Sans surprise, la gestion des talents est encore considérée comme un facteur clé de succès pour les organisations, avec une forte implication des comités de direction dans le processus. C’est, du moins, ce qu’indique une nouvelle étude menée auprès de 80 grandes entreprises en Europe, en Amérique du Nord et en Asie par l’éditeur Lumesse et par Cirrus, société spécialisée dans l’attrait des marques.
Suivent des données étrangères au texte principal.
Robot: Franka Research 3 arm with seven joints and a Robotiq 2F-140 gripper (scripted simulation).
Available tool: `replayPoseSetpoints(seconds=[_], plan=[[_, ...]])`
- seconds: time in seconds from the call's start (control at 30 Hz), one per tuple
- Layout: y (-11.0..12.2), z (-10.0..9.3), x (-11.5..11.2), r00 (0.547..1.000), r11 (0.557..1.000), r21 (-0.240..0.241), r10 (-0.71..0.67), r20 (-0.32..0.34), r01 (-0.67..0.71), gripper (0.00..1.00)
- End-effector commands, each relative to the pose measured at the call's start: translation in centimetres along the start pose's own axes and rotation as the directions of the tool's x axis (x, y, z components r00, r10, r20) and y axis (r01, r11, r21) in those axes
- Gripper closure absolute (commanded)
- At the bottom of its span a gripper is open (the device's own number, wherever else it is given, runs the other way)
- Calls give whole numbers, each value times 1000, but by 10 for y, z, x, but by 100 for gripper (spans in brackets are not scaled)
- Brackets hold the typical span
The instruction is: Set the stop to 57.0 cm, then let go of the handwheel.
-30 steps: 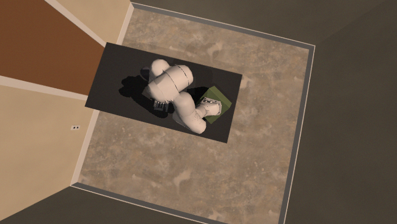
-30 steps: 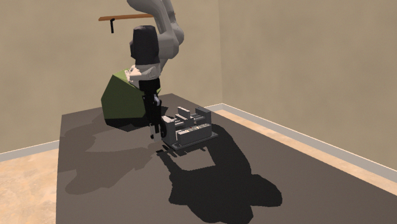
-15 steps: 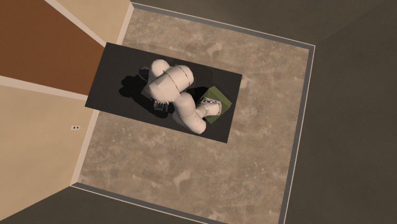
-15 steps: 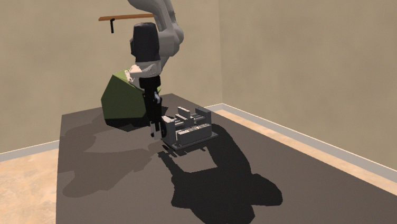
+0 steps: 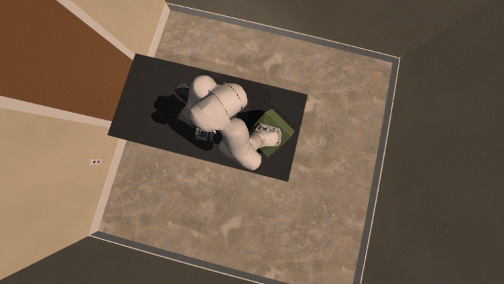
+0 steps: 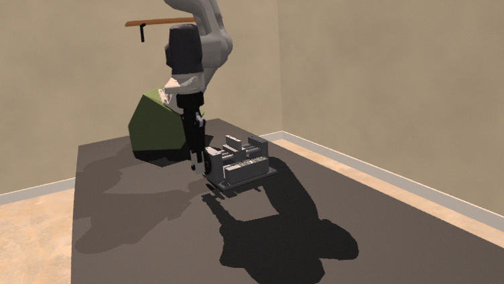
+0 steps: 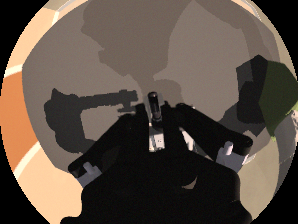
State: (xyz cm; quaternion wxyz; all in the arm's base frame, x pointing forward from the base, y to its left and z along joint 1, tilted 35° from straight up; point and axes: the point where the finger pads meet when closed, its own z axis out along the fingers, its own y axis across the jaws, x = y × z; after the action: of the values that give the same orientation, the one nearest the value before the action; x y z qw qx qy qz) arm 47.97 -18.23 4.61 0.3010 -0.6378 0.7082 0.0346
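My pincer (image 6: 197, 167) (image 7: 154, 101) nearly closed, gripping the handwheel (image 6: 208, 164) (image 7: 153, 102) by its knob; stop (image 6: 233, 142) partway along its rods; scale unreadable, so 57.0 cm unconfirmed; letting go still to do.

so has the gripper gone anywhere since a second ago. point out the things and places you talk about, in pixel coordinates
Yes, slightly: in the exterior view the gripper (image 6: 197, 166) (image 7: 154, 101) has its upper body a little higher against the green block (image 5: 286, 131) (image 6: 155, 124) (image 7: 280, 95).
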Motion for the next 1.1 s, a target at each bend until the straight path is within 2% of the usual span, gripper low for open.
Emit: replayPoseSetpoints(seconds=[0.0, 1.07], plan=[[0, -5, 2, 1000, 1000, -1, 3, -2, -3, 96], [17, -28, 2, 1000, 1000, -1, 3, -2, -3, 96]])
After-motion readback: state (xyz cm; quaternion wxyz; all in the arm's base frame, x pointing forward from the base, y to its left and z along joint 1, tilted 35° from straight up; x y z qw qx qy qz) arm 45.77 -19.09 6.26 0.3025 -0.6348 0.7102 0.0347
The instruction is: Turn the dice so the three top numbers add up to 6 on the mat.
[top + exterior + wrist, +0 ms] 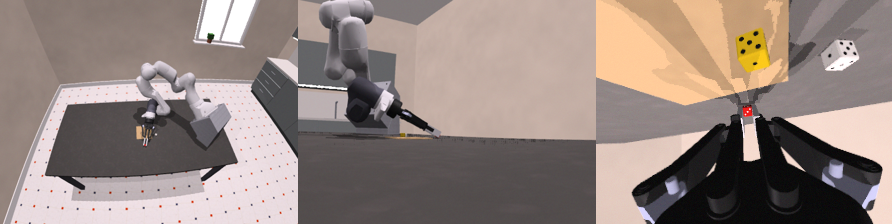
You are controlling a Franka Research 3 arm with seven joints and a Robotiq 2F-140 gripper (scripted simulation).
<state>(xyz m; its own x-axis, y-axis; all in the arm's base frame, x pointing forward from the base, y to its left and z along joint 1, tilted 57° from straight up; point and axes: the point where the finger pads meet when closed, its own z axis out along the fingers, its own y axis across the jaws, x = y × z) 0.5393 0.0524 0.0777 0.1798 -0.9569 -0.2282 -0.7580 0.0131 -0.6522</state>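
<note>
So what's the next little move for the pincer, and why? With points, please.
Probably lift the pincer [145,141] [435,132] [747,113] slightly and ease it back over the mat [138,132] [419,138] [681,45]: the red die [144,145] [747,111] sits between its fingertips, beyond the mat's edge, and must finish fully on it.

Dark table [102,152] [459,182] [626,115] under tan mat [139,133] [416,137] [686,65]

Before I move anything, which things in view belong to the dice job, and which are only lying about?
For the job:
- red die, in the end effector
- yellow die
- white die
- tan mat

Only lying about:
- potted plant on the windowsill
- grey drawers
</note>
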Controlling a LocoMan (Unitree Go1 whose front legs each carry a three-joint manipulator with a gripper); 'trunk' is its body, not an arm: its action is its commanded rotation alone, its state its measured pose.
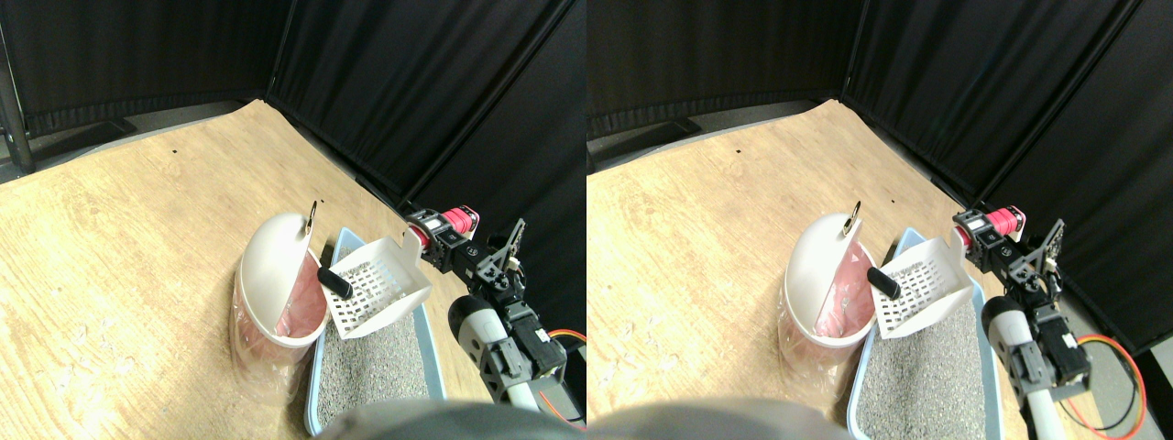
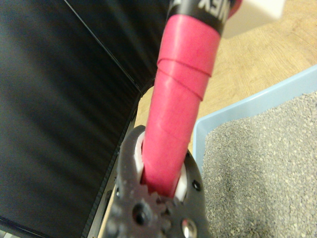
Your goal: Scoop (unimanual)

Cependant, plus des deux tiers des DRH interrogés (66,7 %) reconnaissent que, ces dernières années, la pression exercée pour justifier les investissements en la matière a augmenté. Et plus de la moitié considèrent que leur organisation n’investit pas suffisamment. Ces professionnels RH pointent la nécessité d’établir un « solide business case » pour obtenir le feu vert (84,1 %), la fonction RH devant s’impliquer davantage pour convaincre sa direction par ce biais (69,6 %).

Problème : 47 % des sondés estiment que la plupart des DRH ne disposent pas des compétences ad hoc. Et si plus de 80 % d’entre eux s’accordent sur l’importance, pour les organisations, de mesurer le retour sur investissement financier des activités de gestion des talents, ils sont 48,5 % à penser qu’il est impossible de le calculer précisément. L’étude indique d’ailleurs que, depuis 2008, les mesures RH traditionnelles sont encore largement utilisées pour valider un investissement de ce type. En tête : la rétention et le turnover, les résultats et performances individuels, et le nombre de hauts potentiels.